This notebook will be used to develop and compare regression models to correlate the eHydro bathymetric surveys with cloud-masked Sentinel-2 surface refelctances. These models will hopefully provide USACE and the eHydro program with a new, robust, accurate tool for unmanned bathymetric estiamtes. This will be possible at 10-meter resolution at a frequency of up to 5 days.
- Will train an RF RRegression using RAPIDS/cuML, CatBoost using GPU, a custom NN, and maybe an XGBoost model on GPU

In [None]:
import os
import re
import pickle
import rasterio
from sklearn.preprocessing import LabelEncoder
from sklearn.preprocessing import QuantileTransformer
from sklearn.model_selection import train_test_split, cross_val_score, GridSearchCV
from sklearn.metrics import mean_squared_error, r2_score, mean_absolute_error
from sklearn.ensemble import RandomForestRegressor
from sklearn.svm import SVR
from xgboost import XGBRegressor
import geopandas as gpd
import pandas as pd
import numpy as np
import seaborn as sns
import matplotlib.pyplot as plt

# Functions

In [None]:
def plot_histograms(df):
    num_columns = min(9, len(df.columns))  # Limit to 7 columns
    plt.figure(figsize=(15, 10))  # Adjust the figure size

    for i in range(num_columns):
        plt.subplot(3, 3, i + 1)  # Create a grid for plots (3x3 max)
        column = df.columns[i]
        plt.hist(df[column], bins=100, alpha=0.75, color='blue', edgecolor='black')
        plt.title(f'Histogram of {column}')
        plt.xlabel(column)
        plt.ylabel('Frequency')

    plt.tight_layout()
    plt.show()


# Establish working directories

In [None]:
# your work directory
WORK_DIR = '/mnt/Crucial/SDB/CESWG'

# Load data from parquet file saved in 02_data_prep.ipynb

In [None]:
combined_data = pd.read_parquet(os.path.join(WORK_DIR,'SDB_data.parquet'), engine='pyarrow')

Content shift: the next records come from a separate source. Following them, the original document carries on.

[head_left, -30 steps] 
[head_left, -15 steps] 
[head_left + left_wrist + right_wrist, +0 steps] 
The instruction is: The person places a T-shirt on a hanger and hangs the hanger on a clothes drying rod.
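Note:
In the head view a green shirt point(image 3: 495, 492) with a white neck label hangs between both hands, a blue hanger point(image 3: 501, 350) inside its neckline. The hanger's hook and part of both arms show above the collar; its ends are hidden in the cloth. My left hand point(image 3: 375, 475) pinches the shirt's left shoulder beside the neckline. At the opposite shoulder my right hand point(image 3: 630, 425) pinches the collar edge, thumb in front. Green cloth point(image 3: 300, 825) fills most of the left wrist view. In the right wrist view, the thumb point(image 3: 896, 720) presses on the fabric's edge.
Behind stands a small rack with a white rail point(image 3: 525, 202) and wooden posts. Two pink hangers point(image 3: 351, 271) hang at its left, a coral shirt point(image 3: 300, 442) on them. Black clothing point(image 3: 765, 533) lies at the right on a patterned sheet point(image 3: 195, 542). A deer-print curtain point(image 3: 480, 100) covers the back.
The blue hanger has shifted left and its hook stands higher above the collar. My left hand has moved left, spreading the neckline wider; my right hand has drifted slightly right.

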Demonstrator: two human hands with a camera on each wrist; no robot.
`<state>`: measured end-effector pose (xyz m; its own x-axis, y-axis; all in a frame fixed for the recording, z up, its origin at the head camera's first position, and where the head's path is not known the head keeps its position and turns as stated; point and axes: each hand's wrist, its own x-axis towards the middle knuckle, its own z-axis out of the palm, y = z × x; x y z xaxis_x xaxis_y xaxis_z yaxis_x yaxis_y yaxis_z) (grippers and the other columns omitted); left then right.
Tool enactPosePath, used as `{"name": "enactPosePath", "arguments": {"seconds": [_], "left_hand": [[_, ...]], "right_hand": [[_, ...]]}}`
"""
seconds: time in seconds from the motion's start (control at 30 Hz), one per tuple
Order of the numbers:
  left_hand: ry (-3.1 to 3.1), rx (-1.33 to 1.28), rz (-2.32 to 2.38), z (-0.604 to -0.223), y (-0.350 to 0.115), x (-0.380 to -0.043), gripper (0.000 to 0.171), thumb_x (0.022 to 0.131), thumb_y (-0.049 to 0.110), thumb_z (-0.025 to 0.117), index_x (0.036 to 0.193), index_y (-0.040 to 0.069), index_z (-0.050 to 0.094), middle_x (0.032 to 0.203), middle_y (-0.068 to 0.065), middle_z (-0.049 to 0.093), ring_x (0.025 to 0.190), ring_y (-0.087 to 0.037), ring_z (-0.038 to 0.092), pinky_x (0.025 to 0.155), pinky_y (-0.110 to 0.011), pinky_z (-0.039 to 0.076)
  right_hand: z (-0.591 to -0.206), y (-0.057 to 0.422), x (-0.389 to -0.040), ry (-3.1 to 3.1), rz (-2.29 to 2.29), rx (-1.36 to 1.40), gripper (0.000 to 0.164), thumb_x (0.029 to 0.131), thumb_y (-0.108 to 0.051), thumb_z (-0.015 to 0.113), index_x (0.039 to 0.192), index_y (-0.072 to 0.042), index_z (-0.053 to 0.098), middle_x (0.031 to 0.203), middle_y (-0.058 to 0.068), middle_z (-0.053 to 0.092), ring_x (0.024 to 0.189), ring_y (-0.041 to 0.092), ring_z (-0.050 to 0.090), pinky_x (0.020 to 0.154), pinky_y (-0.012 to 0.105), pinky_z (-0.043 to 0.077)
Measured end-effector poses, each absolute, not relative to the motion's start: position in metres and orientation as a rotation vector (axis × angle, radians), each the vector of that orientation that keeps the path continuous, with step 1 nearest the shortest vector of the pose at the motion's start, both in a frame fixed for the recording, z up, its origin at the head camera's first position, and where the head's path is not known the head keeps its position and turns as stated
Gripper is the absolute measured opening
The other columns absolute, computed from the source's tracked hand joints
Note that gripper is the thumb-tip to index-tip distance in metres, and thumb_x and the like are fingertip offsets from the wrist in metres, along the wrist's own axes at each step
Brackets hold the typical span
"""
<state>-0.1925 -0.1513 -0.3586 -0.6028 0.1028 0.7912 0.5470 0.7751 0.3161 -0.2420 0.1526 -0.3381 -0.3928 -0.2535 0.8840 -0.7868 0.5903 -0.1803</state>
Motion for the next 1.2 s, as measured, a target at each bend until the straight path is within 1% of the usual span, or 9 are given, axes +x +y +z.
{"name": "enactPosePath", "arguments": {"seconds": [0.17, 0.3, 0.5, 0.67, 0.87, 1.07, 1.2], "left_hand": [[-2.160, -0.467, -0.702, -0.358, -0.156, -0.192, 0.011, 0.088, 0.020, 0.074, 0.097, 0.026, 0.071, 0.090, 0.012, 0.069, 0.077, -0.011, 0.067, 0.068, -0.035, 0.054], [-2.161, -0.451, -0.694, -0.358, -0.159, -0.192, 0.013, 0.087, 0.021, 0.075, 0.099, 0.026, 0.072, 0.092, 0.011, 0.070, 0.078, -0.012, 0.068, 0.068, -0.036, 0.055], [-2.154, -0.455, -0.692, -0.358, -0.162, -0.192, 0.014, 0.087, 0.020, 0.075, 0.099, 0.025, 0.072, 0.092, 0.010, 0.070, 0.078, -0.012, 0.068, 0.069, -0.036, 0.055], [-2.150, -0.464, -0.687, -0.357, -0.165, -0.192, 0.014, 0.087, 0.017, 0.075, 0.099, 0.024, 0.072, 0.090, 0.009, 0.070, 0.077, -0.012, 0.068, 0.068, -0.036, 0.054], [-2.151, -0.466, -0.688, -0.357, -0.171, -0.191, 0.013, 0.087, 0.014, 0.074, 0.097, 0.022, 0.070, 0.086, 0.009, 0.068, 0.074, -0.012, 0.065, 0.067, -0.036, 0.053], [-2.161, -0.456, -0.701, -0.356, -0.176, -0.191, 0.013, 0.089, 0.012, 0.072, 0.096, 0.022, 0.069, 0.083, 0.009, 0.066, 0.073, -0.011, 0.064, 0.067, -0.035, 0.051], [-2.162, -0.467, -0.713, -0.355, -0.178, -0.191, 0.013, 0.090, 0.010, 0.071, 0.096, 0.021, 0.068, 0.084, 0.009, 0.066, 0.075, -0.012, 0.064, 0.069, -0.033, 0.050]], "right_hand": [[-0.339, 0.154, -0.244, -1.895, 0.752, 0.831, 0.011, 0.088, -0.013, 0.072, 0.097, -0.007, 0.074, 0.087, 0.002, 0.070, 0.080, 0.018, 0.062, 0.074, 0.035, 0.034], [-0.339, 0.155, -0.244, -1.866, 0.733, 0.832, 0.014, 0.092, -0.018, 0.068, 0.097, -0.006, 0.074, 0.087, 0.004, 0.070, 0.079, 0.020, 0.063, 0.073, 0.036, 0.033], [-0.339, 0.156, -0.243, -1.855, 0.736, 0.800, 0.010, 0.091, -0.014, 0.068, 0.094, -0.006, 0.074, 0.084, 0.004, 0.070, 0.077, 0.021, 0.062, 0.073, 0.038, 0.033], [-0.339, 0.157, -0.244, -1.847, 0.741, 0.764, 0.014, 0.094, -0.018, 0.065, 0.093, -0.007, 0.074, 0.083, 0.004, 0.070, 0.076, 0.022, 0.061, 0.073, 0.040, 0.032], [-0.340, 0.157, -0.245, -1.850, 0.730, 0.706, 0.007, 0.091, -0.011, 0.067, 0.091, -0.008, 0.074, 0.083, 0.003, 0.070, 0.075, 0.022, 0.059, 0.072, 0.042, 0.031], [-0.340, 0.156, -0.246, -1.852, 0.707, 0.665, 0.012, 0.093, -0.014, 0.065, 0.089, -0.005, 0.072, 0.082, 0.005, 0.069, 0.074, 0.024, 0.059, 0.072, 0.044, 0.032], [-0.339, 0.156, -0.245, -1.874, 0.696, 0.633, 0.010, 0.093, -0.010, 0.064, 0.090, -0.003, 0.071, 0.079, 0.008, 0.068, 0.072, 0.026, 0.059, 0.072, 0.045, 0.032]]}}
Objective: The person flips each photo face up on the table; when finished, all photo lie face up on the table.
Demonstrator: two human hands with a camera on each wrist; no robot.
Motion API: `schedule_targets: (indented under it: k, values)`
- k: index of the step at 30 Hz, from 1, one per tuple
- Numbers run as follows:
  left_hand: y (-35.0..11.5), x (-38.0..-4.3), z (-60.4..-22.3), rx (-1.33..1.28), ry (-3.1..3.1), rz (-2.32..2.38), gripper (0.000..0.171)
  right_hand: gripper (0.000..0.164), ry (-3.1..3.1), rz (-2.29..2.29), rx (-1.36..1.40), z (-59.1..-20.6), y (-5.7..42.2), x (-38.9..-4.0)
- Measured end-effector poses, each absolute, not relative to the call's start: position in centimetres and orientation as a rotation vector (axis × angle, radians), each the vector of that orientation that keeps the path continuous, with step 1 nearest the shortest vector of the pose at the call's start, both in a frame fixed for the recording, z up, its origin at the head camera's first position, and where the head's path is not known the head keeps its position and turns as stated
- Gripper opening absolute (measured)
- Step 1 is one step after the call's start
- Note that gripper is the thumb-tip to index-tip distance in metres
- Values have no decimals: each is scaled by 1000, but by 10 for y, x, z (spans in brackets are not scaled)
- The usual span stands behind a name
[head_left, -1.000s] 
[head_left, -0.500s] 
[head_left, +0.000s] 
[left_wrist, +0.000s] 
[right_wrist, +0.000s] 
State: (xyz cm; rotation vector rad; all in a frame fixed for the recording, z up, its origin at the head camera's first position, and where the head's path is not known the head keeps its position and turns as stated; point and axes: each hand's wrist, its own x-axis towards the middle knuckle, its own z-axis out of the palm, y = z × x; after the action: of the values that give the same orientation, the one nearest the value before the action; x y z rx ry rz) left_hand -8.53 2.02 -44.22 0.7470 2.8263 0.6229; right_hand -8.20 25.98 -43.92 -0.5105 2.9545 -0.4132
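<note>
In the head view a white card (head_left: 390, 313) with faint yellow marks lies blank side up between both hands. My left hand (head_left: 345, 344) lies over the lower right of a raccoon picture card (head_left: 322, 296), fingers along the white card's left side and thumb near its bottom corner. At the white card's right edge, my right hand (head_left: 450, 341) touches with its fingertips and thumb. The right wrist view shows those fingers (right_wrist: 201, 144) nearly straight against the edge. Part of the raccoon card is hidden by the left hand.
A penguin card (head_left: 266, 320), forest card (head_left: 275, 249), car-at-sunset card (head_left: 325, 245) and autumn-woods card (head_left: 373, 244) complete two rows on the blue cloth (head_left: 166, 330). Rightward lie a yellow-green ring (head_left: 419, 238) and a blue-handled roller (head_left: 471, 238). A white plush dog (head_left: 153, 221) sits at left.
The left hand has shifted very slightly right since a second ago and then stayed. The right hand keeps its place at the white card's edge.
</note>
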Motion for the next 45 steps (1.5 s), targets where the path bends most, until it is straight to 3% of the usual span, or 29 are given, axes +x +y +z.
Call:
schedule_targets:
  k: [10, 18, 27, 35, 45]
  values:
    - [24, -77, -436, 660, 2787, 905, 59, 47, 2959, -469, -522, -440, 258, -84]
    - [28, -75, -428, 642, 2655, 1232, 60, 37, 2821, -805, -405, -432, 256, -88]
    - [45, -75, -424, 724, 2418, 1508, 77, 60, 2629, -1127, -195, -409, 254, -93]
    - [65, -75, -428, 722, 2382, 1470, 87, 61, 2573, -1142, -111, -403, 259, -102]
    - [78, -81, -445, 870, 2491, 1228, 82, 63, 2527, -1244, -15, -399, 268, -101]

# Compare the different variables

In [None]:
plt.figure(figsize=(12, 10))
ax = sns.heatmap(
    combined_data.corr(),
    annot=True,
    fmt=".2f",
    cmap="coolwarm",
    linewidths=0.5,
    annot_kws={"size": 10},
    cbar_kws={"shrink": 0.8}
)
plt.xticks(rotation=45, ha="right")
plt.yticks(rotation=0)
plt.tight_layout()
plt.show()

In [None]:
combined_data.describe().T

# Prepare data for test_train_split
- Trains per pixel


- k-fold segmentation for training?
- try 3 regression models for now: SVM, RF, and XGBoost
- may try ElasticNet from cuML, and some shallow NNs

In [None]:
X = combined_data.drop(columns=['Bathymetry'])
y = combined_data['Bathymetry']

X_train, X_temp, y_train, y_temp = train_test_split(X, y, test_size=0.3, random_state=42)

# Split temp into validation (15%) and test (15%)
X_val, X_test, y_val, y_test = train_test_split(X_temp, y_temp, test_size=0.5, random_state=42)

In [None]:
# Confirm dataset sizes
print("Training set size:", X_train.shape[0])
print("Validation set size:", X_val.shape[0])
print("Testing set size:", X_test.shape[0])
# X_test.to_csv(os.path.join(WORK_DIR, 'data.csv'), sep='\t', encoding='utf-8', index=False, header=True)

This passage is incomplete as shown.